◆ What you have to do: Restate the data that follows exactly as it stands, beginning with the first line and ending with the line that contains "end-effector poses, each".

◆ Data shown:
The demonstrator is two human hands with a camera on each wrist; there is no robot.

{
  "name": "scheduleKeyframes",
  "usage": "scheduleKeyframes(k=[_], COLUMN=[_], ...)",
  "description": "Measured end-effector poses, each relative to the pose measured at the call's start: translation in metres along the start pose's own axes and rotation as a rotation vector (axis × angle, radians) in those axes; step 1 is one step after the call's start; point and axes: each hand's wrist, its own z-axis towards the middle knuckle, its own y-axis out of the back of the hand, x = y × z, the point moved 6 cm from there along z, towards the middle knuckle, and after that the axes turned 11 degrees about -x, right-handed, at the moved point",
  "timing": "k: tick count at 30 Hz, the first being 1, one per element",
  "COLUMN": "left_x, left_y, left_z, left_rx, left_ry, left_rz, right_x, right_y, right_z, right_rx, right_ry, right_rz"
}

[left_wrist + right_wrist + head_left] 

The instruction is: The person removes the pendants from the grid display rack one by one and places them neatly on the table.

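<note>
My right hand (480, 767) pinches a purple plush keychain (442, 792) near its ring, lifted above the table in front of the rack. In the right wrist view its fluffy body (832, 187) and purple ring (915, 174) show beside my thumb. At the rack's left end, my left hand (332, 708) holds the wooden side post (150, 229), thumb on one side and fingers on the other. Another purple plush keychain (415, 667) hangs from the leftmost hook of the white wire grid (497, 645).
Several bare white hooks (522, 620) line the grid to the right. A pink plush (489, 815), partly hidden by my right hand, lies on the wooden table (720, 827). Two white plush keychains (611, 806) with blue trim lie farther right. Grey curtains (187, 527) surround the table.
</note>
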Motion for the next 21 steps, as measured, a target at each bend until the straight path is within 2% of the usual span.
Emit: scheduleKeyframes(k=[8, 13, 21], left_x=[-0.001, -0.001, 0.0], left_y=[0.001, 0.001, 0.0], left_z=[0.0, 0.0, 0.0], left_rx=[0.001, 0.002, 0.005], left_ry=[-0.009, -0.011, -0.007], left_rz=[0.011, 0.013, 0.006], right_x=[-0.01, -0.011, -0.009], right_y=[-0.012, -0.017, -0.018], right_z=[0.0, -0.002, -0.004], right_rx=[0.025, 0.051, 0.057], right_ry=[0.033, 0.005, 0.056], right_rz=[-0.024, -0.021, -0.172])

◆ Written response:
The demonstrator is two human hands with a camera on each wrist; there is no robot.

{
  "name": "scheduleKeyframes",
  "usage": "scheduleKeyframes(k=[_], COLUMN=[_], ...)",
  "description": "Measured end-effector poses, each relative to the pose measured at the call's start: translation in metres along the start pose's own axes and rotation as a rotation vector (axis × angle, radians) in those axes; step 1 is one step after the call's start; point and axes: each hand's wrist, its own z-axis towards the middle knuckle, its own y-axis out of the back of the hand, x = y × z, the point moved 6 cm from there along z, towards the middle knuckle, and after that the axes turned 11 degrees about -x, right-handed, at the moved point",

The answer was written out completely.